America: Love it, or in love with it?
posted at 12:25 pm on December 27, 2008 by Ed Morrissey
Joel Stein tries to plumb the differences in patriotism between the Right and the Left in his somewhat satirical column on loving one’s country. He admits that he doesn’t love America in a blind manner, but his assumption that conservatives do sets him on the wrong track:
I don’t love America. That’s what conservatives are always telling liberals like me. Their love, they insist, is truer, deeper and more complete. Then liberals, like all people who are accused of not loving something, stammer, get defensive and try to have sex with America even though America will then accuse us of wanting it for its body and not its soul. When America gets like that, there’s no winning.
But I’ve come to believe conservatives are right. They do love America more. Sure, we liberals claim that our love is deeper because we seek to improve the United States by pointing out its flaws. But calling your wife fat isn’t love. True love is the blind belief that your child is the smartest, cutest, most charming person in the world, one you would gladly die for. I’m more in “like” with my country.
Fox News’ Sean Hannity loves this country so much, he did an entire episode of “Hannity’s America” titled “The Greatest Nation on Earth.” In that one hour he said, several times, “the U.S. is the greatest, best country God has ever given man on the face of the Earth.” One of the surest signs of love is it makes you talk stupid.
Perhaps Stein doesn’t watch enough of Hannity to understand the program. Hannity does not fill his program with nothing but hosannas to America. In fact, as all conservative (and liberal) pundits do, Hannity spends almost all of his time pointing out what ails America and offers his solutions to the problems. Those solutions run to conservative policies, especially on laissez-faire capitalism and strong national defense, and usually as correctives to what Hannity sees as failed liberal policies of the past and present.
Honestly, the second paragraph is about as patronizing and stupid a point as I’ve ever seen in a featured newspaper column. Does Stein even bother to read conservatives or listen to them even for an hour? Fifteen minutes? I’ve never heard one yet that argues for America’s perfection or the need to freeze us in the current political and policy status quo. It’s absurd on its face and should be embarrassing to the LA Times’ editors.
I don’t doubt the patriotism or love of country of liberals or conservatives. I assume that their engagement in the political process is an expression of their love of country, just as I assume that veterans of all political stripes serve from that same love of America. The difference between the two comes to whether they believe that America has served as a force of good for the world over the arc of its 232-year existence or whether our sins outweigh the good we have done. Actually, that difference exists primarily with a subset of liberals on the hard Left, and not liberals as a whole.

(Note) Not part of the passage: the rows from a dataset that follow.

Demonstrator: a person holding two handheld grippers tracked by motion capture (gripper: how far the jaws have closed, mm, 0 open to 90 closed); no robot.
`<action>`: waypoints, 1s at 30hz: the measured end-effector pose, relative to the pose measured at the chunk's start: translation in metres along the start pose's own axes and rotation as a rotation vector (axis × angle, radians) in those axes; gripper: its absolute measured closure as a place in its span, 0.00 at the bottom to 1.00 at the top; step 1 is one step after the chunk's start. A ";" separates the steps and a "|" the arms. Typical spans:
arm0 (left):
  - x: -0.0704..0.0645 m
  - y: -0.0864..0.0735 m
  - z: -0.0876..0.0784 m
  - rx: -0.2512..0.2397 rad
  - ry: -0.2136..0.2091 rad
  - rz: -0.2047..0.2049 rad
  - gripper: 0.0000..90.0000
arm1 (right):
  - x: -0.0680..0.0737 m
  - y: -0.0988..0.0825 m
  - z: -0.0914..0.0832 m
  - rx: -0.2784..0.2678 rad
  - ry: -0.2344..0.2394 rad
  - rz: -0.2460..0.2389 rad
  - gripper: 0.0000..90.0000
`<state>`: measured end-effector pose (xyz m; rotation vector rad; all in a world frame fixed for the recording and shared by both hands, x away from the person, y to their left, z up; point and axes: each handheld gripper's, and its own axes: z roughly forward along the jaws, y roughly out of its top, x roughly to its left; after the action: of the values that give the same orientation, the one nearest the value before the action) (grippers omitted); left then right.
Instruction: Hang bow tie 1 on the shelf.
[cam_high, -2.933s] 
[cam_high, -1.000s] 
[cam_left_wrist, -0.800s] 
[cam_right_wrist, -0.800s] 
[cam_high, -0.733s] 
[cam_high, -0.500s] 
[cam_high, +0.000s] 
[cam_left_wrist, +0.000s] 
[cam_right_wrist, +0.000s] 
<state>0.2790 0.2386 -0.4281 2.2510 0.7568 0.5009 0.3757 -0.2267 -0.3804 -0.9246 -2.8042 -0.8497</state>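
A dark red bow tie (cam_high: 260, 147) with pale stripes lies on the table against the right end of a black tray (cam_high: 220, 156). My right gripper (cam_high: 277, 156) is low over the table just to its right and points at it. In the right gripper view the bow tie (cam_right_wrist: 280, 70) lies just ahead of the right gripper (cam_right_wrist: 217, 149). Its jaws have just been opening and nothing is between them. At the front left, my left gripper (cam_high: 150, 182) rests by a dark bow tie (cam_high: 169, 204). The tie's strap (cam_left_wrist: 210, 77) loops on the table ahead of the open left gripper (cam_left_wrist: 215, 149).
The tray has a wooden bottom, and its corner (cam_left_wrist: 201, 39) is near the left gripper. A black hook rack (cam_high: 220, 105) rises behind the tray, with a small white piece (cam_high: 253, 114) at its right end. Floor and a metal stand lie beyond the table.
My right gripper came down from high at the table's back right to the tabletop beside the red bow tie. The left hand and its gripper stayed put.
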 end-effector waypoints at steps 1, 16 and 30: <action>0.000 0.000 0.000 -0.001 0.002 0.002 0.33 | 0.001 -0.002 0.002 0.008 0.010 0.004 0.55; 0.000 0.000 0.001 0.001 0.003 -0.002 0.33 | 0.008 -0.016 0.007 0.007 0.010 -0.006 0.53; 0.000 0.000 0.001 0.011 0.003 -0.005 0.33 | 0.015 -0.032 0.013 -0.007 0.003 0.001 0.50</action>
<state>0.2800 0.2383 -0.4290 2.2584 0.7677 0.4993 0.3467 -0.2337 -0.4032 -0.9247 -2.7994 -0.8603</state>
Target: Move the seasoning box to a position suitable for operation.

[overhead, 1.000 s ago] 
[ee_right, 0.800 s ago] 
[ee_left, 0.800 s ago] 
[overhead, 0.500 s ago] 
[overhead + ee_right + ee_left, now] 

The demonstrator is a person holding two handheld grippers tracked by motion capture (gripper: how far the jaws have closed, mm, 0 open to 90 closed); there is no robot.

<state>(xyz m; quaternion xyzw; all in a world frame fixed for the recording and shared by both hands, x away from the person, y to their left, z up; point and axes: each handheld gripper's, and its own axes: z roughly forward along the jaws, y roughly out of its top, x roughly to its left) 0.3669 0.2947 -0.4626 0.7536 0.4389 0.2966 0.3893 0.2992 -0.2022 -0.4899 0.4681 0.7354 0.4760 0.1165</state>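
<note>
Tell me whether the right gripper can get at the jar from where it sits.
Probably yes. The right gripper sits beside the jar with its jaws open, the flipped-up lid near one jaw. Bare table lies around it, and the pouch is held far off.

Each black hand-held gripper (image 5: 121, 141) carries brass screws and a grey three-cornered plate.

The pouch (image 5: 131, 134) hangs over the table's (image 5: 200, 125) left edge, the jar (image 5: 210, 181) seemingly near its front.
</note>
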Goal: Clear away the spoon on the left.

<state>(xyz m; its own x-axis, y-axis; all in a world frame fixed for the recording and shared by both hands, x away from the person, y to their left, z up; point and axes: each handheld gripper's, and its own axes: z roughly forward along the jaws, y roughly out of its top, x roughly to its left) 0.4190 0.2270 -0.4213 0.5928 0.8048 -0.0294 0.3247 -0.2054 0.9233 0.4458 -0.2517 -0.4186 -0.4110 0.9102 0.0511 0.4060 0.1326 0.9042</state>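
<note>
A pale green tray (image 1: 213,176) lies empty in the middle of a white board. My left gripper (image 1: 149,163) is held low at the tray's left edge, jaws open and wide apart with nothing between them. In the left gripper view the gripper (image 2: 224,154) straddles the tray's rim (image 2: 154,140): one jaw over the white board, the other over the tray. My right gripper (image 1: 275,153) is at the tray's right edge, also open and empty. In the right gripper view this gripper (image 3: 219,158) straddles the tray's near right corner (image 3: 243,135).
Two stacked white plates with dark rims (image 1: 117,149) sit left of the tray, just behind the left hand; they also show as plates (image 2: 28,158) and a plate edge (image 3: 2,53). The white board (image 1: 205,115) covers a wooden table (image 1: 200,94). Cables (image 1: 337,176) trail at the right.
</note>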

That difference, which we commonly call American exceptionalism, defines the difference in patriotism and leads Stein to the ultimate conclusion of his column, which is that belief in that exceptionalism amounts to little more than tribalism. I’d buy that if it wasn’t for the fact that more people leave their homes to come to America than any other country to find freedom, liberty, and a chance at prosperity. We literally can’t keep people out of the United States, and it’s one of our more intractable political problems. Vast numbers of Americans aren’t fleeing to Europe or Africa or Asia or even South America. People from those lands flock to the US. There’s a reason for that, and that migration pattern tells why American exceptionalism is real and not just some tribalistic, Neanderthal reaction to one’s birth place.
What comprises that exceptionalism? Lady Logician has some thoughts:
Joel – the reasons most conservatives love America more are not “tribalistic” as you claim and no conservatives don’t hold the patent on loving America. The fact that you have bought into this absurd notion shows that you still don’t get it. The reason that conservatives like myself (as well as Jazz, his progressive wife Georg and my liberal co-workers) love America is because it is a place where we can all agree on the problem, disagree on the solution and still stand shoulder to shoulder to defend a country that may be flawed. It is still a place that we can stand tall and say that there is no place that we would rather be – in this time – than in this place….the United States of America.
America is not just a birthplace and isn’t really a nationality, at least not primarily. It’s an idea and an ideal, and even when we fell far short of that ideal, we worked to correct ourselves. We disagree on the ways to improve, which a free people can do, but most of us, liberals and conservatives alike, work hard on those solutions not because we don’t care enough but because we love America so much — the place, yes, but the idea and the ideal most of all. We have freed more people in more ways than any other nation in history, and we have provided the highest overall standard of living in history as well. And we can do even better — and we will.
If Stein still hasn’t figured that out, then he should stop writing for a while and start to learn about his country and what it really means, and what it has meant.